I wcale nie piszę tego dlatego, że nonkonformizm to taka atrakcyjna postawa. Dorobek Prawa i Sprawiedliwości (oraz jego koalicjantów) oceniam źle, ale są pewne jego fragmenty, które należy zachować, nawet rozwijać, nie negować, ale poprawiać. Ostatecznie w każdej partii politycznej, a już tym bardziej dużej, znajdą się ludzie kompetentni, tacy, jacy są zdolni do wprowadzenia zmian, które należy ocenić pozytywnie, a inne zdanie można mieć chyba tylko z uwagi na złośliwość. Tak jest nawet w przypadku sił politycznych niechętnych prywatnej inicjatywie. Nawet oni zostawiają po sobie coś, co tejże może się przydać.

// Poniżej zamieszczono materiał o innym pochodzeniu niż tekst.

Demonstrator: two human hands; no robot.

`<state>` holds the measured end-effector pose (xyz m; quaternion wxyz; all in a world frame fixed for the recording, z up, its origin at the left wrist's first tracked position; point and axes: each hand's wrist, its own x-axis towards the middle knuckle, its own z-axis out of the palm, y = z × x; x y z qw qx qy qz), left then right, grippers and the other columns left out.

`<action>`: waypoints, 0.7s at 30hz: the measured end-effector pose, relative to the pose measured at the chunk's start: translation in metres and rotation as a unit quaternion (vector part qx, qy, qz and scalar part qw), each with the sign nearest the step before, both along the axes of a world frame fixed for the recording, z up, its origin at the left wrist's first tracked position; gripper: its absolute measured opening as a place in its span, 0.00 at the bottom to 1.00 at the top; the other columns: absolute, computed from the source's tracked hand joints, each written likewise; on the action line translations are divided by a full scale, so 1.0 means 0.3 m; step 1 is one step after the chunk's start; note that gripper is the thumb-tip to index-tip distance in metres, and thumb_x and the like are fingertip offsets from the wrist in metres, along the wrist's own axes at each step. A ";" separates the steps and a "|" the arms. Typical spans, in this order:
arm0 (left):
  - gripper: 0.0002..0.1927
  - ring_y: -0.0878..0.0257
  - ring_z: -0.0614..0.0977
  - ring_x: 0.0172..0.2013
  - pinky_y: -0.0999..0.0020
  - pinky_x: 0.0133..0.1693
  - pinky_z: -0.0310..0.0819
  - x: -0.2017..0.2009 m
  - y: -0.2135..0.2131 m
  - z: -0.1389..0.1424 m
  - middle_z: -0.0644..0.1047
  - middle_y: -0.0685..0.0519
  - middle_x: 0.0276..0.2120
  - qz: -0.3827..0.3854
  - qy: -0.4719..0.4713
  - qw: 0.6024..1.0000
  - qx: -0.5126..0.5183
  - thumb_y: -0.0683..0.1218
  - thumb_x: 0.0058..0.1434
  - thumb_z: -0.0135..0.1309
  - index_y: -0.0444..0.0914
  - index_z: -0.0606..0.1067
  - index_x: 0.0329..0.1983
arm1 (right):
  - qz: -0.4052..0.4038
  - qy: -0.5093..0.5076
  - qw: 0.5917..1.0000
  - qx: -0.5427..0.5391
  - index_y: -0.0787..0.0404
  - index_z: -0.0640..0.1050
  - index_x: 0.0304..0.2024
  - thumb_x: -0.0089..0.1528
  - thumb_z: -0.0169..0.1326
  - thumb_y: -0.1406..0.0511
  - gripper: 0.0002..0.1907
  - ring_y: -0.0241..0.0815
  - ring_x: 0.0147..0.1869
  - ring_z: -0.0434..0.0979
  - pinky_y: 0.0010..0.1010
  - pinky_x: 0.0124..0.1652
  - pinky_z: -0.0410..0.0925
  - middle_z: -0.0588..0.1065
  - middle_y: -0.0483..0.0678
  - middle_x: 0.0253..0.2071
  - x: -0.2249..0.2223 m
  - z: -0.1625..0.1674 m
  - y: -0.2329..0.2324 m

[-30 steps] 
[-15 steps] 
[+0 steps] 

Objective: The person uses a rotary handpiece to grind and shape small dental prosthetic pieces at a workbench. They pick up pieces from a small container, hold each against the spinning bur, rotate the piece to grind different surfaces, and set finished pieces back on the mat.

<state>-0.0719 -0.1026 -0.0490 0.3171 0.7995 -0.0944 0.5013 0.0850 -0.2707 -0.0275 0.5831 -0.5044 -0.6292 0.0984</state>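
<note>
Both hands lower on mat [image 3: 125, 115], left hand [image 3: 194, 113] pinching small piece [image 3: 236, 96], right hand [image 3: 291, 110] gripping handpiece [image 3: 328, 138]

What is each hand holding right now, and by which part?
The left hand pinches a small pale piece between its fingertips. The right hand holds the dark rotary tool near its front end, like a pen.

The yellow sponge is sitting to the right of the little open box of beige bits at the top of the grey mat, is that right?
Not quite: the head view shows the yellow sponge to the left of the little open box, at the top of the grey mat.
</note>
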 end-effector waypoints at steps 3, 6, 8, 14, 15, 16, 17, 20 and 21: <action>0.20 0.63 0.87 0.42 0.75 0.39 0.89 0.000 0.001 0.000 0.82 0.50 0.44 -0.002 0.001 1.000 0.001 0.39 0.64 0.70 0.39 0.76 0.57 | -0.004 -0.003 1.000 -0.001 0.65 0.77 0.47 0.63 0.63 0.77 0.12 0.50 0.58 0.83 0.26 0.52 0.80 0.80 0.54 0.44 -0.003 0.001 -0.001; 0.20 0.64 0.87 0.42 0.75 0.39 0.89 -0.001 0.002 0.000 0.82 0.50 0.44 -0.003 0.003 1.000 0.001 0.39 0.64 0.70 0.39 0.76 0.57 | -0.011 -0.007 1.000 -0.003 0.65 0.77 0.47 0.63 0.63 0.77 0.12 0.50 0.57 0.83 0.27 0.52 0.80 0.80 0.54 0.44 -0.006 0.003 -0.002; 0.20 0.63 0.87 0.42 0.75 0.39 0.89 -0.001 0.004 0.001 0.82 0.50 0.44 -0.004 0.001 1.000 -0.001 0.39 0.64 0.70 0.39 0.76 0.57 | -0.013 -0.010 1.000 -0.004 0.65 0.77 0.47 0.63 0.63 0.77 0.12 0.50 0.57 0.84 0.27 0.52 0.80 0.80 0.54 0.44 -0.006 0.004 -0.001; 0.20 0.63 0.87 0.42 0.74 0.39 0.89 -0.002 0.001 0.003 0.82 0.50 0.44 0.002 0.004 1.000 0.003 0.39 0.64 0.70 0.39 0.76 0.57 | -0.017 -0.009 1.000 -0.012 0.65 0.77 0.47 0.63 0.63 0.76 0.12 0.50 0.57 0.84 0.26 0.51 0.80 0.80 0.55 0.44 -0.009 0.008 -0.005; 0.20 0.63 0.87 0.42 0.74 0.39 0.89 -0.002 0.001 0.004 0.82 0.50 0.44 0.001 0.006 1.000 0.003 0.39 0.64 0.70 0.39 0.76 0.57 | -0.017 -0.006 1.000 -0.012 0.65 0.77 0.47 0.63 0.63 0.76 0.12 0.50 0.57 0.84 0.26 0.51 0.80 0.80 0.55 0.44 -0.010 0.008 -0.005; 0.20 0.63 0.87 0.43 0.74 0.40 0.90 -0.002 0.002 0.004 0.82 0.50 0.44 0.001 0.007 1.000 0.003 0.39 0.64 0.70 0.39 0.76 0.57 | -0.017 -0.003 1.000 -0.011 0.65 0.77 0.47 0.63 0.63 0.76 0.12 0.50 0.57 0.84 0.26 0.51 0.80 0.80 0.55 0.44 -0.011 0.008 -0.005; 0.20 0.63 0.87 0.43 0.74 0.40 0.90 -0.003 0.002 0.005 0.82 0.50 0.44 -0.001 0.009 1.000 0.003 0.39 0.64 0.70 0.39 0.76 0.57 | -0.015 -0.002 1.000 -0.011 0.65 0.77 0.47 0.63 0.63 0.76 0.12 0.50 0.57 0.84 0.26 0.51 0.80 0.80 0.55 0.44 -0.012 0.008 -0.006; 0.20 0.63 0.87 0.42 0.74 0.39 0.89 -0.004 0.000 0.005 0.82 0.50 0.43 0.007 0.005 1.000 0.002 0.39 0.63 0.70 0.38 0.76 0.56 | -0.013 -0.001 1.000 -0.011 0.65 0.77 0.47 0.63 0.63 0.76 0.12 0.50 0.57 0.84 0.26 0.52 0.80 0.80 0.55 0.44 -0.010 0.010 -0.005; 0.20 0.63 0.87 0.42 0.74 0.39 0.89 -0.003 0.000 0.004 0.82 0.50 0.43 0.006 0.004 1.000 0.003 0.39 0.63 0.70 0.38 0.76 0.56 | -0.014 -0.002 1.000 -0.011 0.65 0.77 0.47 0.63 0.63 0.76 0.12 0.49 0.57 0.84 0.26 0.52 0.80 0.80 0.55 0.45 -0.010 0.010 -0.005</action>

Na pewno dobrze oceniam pakiet ustaw nazwany Konstytucją Biznesu. Antyprzedsiębiorcza i co najmniej podejrzliwa wobec przedsiębiorczości partia dała jednocześnie radę poważnie uprościć przepisy, które od wielu lat były niepotrzebną kłodą pod nogami tych, którzy chcą pracować na własny rachunek. Problemem nie jest to prawo, z grubsza dobre. Problematyczne jest jego stosowanie i wdrażanie. Niestety, urzędy w Polsce, choć szybko się modernizujące, czasem zostają w tyle. Ogromna ilość przepisów, jakie musi znać urzędnik, powoduje, że chodzi on na skróty i niekiedy wbrew Konstytucji Biznesu. Nie widzę jednak powodu, dla którego miałbym nie pochwalić odchodzącego rządu za nie. Chyba jedyna dopuszczalna krytyka musiałaby iść po linii takiej, że szklanka jest do połowy pusta, że wolałbym więcej i bardziej liberalnie. Pewnie, że bym wolał. Ale jak na nieliberalny rząd, tutaj PiS-owi z przyległościami poszło nieźle.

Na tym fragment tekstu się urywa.